“Act Your Age”

“Act Your Age” 150 150 Ben Coker

“Act Your Age”

I’m hearing this more frequently now, but instead of coming from people older than me when I was young, it now comes more often from people who are younger than me.

What does it mean?

And what is my ‘age’ anyway?

Apparently, you and I are supposed to ‘behave’ according to some sort of ‘template’ laying out how people ‘of a certain age’ and indeed of any age should behave.

It would seem that at younger ages one is ‘supposed’ to do things and behave in certain ways, we’re supposed to ‘grow up’ and act our age.

And at later ages it’s much the same. We’re not ‘supposed’ to dress like younger people, think like younger people or behave like younger people.

Once you and I get to that ‘certain age’ it seems we’re supposed to ‘retire gracefully’, not cause any ‘trouble’ and wait for the men in black coats carrying a big box.

But from my point of view I feel that I’m still the same individual that I was when I was 10, 20, 30, 40, 50 and so on.

I have more knowledge and I’ve become wiser having gained a lot of experience in various things over those years.

But I’m not ‘older’.

For sure, the bodies that you and I live in do age and change shape over the years.

There was a recent news article that the human body can live for 115 to 125 years if it is well looked after

But what about the spirit, the soul, the ‘you’ or whatever you wish to call it, that occupies your body?

There are stories in many religious texts about people living for hundreds of years, nearly a thousand years in a few cases.

But what if that’s been misinterpreted, or mistranslated?

Perhaps those ‘people’, those ‘souls’, those ‘spirts’ actually occupied a series of human ‘earth suits’ rather than just one.

Who you and I are has nothing to do with our physical corporeal ‘age’.

You and I are independent of our ‘bodies’ – although we do need to look after it, to maintain it, to keep it going – for as long as we need it.

Until we are ready to ‘move on’

As a sideline, or perhaps an illustration, if this is the case then it should not be necessary for the spirit to be required to assume the gender of the body it finds itself in.

Or maybe the sprit has a gender and just gets put into the ‘wrong suit’?

But back to age.

I know many people who are physically younger then me but who ‘act’ older, and vice-versa.

They think that they should behave in a certain way.

Based on how their parents or other people behaved at ‘that age’

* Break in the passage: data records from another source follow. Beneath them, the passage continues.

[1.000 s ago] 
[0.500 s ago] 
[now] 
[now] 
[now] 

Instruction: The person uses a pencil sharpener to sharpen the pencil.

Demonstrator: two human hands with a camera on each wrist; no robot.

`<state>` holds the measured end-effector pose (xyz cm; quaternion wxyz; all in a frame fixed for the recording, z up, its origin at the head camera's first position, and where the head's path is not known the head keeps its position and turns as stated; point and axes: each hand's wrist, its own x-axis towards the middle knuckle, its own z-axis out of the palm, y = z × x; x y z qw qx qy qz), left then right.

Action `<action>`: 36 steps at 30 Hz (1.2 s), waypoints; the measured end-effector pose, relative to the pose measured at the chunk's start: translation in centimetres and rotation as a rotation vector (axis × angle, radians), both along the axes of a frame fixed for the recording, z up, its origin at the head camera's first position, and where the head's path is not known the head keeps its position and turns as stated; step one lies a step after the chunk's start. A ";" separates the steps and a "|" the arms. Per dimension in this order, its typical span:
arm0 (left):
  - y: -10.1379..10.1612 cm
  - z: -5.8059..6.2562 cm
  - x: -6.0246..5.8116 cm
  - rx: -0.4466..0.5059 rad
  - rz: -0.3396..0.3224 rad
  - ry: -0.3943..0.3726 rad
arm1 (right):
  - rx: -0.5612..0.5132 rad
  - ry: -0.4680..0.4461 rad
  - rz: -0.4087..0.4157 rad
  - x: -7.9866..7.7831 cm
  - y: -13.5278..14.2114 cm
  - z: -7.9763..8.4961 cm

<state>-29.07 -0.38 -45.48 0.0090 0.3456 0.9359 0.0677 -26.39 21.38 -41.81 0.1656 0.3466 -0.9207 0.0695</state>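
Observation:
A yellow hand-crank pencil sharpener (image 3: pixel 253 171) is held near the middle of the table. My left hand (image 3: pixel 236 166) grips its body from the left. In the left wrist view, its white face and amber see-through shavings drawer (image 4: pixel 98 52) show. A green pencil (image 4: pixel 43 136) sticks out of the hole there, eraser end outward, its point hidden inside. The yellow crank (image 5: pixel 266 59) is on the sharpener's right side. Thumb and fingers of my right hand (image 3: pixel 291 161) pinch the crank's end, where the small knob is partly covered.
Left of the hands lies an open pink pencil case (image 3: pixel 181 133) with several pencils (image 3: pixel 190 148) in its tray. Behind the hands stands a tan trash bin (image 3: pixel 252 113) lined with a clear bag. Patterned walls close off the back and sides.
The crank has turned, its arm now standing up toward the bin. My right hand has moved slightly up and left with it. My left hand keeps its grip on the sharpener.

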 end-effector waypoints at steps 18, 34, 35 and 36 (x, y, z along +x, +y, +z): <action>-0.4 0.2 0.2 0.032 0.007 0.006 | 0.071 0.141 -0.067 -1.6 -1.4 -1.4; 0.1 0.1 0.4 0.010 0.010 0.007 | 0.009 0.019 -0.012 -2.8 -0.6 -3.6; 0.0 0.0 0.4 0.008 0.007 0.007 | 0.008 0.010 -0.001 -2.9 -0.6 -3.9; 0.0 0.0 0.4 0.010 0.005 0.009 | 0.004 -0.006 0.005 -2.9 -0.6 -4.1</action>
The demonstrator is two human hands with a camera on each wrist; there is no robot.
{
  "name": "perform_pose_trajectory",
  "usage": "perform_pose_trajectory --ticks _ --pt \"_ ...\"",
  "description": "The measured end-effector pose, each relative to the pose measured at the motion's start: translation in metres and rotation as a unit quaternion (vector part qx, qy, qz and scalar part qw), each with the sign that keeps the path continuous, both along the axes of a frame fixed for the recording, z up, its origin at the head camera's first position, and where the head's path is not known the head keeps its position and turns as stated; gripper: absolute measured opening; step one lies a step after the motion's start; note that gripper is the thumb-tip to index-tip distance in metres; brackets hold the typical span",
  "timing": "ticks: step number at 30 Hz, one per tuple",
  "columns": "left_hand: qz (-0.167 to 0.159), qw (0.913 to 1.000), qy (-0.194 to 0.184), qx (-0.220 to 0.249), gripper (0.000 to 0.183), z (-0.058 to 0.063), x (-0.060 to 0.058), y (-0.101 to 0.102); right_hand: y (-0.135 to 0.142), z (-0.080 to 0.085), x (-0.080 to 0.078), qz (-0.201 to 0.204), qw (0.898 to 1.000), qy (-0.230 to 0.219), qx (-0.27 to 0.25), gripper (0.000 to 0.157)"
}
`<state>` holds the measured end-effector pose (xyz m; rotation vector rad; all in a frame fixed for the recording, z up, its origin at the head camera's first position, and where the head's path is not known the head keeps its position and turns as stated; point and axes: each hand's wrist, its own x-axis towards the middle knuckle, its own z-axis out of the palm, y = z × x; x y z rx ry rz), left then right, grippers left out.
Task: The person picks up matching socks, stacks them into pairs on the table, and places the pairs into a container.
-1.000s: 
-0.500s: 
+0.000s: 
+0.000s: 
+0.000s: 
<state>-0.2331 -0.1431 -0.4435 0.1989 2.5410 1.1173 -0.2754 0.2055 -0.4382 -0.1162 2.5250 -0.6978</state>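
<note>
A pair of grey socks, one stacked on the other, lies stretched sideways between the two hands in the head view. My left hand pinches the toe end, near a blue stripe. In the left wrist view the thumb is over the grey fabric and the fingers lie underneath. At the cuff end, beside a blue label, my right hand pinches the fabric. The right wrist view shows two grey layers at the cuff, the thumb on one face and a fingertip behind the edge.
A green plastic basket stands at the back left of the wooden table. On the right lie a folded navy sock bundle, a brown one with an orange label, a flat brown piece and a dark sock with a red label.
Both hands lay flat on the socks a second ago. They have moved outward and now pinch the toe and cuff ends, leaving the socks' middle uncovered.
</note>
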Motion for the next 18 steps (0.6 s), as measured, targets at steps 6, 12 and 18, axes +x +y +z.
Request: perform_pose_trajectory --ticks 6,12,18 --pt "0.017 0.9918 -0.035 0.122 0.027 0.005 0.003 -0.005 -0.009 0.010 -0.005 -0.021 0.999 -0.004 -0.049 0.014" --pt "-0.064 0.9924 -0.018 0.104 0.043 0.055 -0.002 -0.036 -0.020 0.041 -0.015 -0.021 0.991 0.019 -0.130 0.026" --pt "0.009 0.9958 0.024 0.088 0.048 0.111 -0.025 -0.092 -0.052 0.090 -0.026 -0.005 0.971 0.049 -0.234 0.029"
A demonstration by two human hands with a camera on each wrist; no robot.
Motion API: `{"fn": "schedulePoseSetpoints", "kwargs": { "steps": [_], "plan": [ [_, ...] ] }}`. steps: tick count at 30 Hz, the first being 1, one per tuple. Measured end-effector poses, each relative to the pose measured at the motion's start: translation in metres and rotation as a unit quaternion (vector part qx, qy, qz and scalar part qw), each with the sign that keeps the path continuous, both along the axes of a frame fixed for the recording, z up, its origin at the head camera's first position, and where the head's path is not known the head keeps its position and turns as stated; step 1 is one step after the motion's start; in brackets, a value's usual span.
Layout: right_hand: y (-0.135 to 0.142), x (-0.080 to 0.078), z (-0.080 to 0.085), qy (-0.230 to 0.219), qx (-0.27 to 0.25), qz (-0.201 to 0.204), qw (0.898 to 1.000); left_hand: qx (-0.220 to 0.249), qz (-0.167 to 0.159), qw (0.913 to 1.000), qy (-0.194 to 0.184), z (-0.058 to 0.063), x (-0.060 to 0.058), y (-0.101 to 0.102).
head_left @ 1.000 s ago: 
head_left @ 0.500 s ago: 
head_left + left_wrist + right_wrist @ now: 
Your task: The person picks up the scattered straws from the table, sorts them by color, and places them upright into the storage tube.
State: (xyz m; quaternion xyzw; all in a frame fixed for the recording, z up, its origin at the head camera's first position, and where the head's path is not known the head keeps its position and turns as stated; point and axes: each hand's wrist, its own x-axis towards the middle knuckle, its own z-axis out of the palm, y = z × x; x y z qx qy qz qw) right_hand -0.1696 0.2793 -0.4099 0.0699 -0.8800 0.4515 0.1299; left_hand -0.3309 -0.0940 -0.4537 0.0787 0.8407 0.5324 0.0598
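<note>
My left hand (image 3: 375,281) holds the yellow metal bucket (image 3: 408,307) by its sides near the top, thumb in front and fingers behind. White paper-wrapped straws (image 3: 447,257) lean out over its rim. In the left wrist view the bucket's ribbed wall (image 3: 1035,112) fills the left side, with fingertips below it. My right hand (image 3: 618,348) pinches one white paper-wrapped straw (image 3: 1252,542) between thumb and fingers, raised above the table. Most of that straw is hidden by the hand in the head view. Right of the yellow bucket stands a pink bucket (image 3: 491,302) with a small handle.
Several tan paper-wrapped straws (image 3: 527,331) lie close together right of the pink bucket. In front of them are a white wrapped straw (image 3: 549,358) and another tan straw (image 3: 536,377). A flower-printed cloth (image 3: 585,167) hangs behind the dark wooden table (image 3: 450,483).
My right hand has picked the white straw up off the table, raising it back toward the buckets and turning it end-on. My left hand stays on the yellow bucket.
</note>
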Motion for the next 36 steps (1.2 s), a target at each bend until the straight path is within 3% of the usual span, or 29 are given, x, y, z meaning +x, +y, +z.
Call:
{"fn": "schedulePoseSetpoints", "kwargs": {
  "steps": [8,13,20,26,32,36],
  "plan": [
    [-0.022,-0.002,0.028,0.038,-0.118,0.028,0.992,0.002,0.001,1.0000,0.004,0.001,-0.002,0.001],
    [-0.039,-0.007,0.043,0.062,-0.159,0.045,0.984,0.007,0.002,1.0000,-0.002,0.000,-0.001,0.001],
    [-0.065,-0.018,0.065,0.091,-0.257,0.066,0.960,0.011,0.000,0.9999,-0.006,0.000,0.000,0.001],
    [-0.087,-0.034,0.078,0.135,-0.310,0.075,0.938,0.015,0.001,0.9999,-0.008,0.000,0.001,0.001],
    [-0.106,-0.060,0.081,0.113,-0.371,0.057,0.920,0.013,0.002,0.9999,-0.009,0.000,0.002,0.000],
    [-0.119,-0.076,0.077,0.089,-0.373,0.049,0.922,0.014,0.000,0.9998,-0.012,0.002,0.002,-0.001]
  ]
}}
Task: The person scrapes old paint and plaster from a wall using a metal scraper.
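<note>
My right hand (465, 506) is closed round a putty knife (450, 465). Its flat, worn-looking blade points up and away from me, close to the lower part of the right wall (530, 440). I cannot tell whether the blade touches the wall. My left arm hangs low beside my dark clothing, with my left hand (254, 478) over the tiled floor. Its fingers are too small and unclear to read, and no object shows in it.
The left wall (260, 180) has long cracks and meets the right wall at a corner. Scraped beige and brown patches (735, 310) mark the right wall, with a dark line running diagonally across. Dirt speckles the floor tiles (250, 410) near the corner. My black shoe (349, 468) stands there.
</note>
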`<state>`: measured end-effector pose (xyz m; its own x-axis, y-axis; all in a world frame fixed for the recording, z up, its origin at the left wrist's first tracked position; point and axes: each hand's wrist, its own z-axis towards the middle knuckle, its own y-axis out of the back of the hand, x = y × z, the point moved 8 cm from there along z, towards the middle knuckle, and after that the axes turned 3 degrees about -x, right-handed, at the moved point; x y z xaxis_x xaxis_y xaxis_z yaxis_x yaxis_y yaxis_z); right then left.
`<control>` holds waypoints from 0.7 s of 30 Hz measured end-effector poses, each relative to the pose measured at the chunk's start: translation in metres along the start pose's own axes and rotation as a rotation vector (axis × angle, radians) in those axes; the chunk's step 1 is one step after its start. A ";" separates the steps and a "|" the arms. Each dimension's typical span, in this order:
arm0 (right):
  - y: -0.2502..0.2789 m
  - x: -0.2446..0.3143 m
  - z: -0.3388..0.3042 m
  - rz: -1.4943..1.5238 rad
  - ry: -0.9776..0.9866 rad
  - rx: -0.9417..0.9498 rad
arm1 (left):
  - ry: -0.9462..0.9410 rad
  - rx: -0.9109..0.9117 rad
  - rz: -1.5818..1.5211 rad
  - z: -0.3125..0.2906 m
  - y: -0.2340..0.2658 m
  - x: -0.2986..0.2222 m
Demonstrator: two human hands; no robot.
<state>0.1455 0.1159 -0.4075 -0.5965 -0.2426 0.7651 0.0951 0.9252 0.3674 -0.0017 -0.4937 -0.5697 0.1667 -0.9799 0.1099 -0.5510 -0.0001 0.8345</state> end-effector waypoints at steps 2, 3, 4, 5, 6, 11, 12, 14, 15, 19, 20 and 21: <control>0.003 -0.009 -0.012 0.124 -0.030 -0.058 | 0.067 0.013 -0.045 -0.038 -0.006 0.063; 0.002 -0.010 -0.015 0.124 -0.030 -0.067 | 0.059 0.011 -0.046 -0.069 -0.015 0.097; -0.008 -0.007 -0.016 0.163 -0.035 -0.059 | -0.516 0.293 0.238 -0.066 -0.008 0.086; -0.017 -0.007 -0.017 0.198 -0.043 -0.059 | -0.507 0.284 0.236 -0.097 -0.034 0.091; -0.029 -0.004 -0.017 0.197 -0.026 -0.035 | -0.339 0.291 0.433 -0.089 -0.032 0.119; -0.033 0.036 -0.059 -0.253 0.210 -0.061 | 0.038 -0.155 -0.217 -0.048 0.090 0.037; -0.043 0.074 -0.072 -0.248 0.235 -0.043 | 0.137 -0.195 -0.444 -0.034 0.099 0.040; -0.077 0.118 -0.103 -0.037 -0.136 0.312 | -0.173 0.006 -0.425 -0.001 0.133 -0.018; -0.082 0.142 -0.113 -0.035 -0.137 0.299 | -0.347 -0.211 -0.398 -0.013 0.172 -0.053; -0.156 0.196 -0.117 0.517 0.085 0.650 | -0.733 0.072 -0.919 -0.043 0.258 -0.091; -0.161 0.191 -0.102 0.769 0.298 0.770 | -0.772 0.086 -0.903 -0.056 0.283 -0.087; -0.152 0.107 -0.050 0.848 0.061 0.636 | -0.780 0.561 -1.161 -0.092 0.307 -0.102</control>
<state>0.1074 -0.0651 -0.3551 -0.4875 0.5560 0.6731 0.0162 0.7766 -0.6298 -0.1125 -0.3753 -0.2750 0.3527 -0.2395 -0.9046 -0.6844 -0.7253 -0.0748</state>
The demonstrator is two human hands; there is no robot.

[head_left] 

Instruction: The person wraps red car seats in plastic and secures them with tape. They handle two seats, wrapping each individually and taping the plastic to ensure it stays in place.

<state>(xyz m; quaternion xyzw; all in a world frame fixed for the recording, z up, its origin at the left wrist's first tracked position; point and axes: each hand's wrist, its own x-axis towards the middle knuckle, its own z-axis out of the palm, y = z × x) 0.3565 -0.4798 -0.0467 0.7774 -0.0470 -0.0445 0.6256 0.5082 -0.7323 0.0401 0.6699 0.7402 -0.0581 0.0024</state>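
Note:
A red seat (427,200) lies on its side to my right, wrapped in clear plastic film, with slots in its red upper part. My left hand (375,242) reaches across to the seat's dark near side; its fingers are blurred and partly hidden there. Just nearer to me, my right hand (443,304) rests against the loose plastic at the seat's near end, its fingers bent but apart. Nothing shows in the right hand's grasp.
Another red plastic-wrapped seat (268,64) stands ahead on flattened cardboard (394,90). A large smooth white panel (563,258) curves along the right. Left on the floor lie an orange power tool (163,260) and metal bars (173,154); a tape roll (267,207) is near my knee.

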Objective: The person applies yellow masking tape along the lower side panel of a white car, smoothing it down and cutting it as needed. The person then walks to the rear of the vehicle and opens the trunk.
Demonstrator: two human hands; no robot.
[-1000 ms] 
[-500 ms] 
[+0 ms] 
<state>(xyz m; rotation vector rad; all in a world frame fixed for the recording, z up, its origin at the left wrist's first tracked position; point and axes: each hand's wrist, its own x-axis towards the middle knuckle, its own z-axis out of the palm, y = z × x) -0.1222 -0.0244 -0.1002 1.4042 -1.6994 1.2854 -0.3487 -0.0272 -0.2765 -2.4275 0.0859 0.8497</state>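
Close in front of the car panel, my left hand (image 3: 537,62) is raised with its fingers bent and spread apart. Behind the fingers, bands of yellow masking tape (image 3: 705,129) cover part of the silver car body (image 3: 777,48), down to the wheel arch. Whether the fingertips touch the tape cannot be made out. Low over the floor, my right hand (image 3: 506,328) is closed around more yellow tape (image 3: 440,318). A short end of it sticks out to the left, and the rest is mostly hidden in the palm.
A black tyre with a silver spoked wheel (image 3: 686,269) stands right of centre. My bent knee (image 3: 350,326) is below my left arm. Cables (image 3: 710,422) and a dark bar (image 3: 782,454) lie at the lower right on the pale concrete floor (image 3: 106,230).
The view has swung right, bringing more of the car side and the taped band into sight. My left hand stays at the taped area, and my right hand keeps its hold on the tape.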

They dress like their parents or grandparents and do what their parents and grandparents did when they reached that ‘age’.

And they succumb to the ‘instructions’ given to them by the media, both in the ‘news’ and in advertising, as well as in popular drama programmes.

Societal and peer group pressure causes many people, probably most people, to ignore their internal ‘spiritual’ feelings and dreams and instead ‘act their age’, their corporeal age.

And it is an act that often causes stress, age related illnesses, and general deterioration.

The spirit is subsumed by the body. It allows the body to take over. It ‘gives up’.

‘Life’ is usually represented by a timeline – from birth to death – a linear progression.

I’ve talked about this before but I saw an interesting explanation recently of space-time; part of which explained that in the 4-dimensional space-time continuum our ‘life’ is not a progression through time. It’s the whole thing, the whole ‘timeline’ in one instance.

This idea takes a bit of getting hold of, but basically, according to respected space-time theory, time is not ‘linear’.

What this means for you and I is that as we exist as spiritual beings within a corporeal body, we can cast our minds back quite easily to something that happened when we were 10 and visualise it in great detail.

But we can’t take our body back to age 10!

And you and I can do the same in the opposite direction, it’s ‘harder’, but we can cast our mind ‘forward’ and visualise something in our future in great detail as well.

But for those things to come about you and I have to cast aside our paradigms and beliefs about how time and age ‘work’ and replace them with different constructs.

Now sometimes, well, usually, that requires some help. You and I need support, coaching, and others who believe similarly in what we are and what we are doing.

Associate with others who know and believe these concepts realities and don’t be tricked, cajoled, pressured or persuaded to ‘act your age’.

Be who you are, everything you have been and will be.